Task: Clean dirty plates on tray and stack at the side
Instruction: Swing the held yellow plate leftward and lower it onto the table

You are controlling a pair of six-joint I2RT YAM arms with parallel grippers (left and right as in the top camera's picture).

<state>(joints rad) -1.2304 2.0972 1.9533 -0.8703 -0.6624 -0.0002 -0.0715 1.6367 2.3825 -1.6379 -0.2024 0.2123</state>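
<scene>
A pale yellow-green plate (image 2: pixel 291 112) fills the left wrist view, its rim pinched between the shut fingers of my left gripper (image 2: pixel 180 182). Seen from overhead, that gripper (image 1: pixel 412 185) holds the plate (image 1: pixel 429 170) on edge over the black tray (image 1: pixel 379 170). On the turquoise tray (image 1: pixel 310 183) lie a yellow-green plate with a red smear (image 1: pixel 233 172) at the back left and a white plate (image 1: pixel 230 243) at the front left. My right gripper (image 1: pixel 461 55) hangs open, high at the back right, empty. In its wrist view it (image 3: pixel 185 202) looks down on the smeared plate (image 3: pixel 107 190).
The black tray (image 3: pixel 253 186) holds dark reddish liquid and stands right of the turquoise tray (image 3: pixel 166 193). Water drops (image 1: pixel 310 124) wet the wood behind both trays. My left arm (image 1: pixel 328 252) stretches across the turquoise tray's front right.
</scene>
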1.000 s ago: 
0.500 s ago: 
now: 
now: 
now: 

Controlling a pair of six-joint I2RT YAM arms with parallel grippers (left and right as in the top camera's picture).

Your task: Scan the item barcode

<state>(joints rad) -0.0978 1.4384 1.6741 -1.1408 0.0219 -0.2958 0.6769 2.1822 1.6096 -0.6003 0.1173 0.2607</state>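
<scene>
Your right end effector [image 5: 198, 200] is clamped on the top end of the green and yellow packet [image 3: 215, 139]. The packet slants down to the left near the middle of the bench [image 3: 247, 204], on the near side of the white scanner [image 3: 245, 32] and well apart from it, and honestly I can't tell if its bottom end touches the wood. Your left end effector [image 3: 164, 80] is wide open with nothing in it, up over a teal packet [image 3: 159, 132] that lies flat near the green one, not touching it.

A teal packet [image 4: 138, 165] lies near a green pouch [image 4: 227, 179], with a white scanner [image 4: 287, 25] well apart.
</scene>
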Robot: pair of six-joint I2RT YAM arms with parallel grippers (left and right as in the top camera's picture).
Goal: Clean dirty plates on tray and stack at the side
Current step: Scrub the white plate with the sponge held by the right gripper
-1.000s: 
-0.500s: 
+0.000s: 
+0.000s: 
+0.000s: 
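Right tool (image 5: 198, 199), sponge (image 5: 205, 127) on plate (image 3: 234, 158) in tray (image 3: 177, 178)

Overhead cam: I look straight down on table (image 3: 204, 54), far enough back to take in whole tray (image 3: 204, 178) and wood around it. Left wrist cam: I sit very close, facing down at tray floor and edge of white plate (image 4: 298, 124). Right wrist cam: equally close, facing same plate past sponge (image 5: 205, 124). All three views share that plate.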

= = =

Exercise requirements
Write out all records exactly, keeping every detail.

Task response
Task: Clean dirty plates on tray and stack at the side
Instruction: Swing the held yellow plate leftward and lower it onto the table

You are controlling a pair of six-joint I2RT YAM arms with parallel grippers (left and right as in the top camera's picture).

<state>(joints rad) -1.2304 2.0972 1.9533 -0.8703 -0.6624 -0.0002 -0.0715 1.6367 2.3825 -1.6379 -0.2024 0.2123</state>
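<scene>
A pale yellow-green plate (image 2: pixel 291 112) fills the left wrist view, its rim pinched between the shut fingers of my left gripper (image 2: pixel 180 182). Seen from overhead, that gripper (image 1: pixel 412 185) holds the plate (image 1: pixel 429 170) on edge over the black tray (image 1: pixel 379 170). On the turquoise tray (image 1: pixel 310 183) lie a yellow-green plate with a red smear (image 1: pixel 233 172) at the back left and a white plate (image 1: pixel 230 243) at the front left. My right gripper (image 1: pixel 461 55) hangs open, high at the back right, empty. In its wrist view it (image 3: pixel 185 202) looks down on the smeared plate (image 3: pixel 107 190).
The black tray (image 3: pixel 253 186) holds dark reddish liquid and stands right of the turquoise tray (image 3: pixel 166 193). Water drops (image 1: pixel 310 124) wet the wood behind both trays. My left arm (image 1: pixel 328 252) stretches across the turquoise tray's front right.
</scene>
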1.000 s ago: 
0.500 s ago: 
now: 
now: 
now: 

Controlling a pair of six-joint I2RT YAM arms with parallel grippers (left and right as in the top camera's picture).

Your task: Scan the item barcode

<state>(joints rad) -0.0978 1.4384 1.6741 -1.1408 0.0219 -0.2958 0.6769 2.1822 1.6096 -0.6003 0.1173 0.2607</state>
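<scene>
Your right end effector [image 5: 198, 200] is clamped on the top end of the green and yellow packet [image 3: 215, 139]. The packet slants down to the left near the middle of the bench [image 3: 247, 204], on the near side of the white scanner [image 3: 245, 32] and well apart from it, and honestly I can't tell if its bottom end touches the wood. Your left end effector [image 3: 164, 80] is wide open with nothing in it, up over a teal packet [image 3: 159, 132] that lies flat near the green one, not touching it.

A teal packet [image 4: 138, 165] lies near a green pouch [image 4: 227, 179], with a white scanner [image 4: 287, 25] well apart.
</scene>
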Robot: pair of six-joint I2RT YAM arms with parallel grippers (left and right as in the top camera's picture).
Goal: Clean dirty plates on tray and stack at the side
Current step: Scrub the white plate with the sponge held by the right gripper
-1.000s: 
-0.500s: 
+0.000s: 
+0.000s: 
+0.000s: 
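Right tool (image 5: 198, 199), sponge (image 5: 205, 127) on plate (image 3: 234, 158) in tray (image 3: 177, 178)

Overhead cam: I look straight down on table (image 3: 204, 54), far enough back to take in whole tray (image 3: 204, 178) and wood around it. Left wrist cam: I sit very close, facing down at tray floor and edge of white plate (image 4: 298, 124). Right wrist cam: equally close, facing same plate past sponge (image 5: 205, 124). All three views share that plate.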

This output contains the complete answer.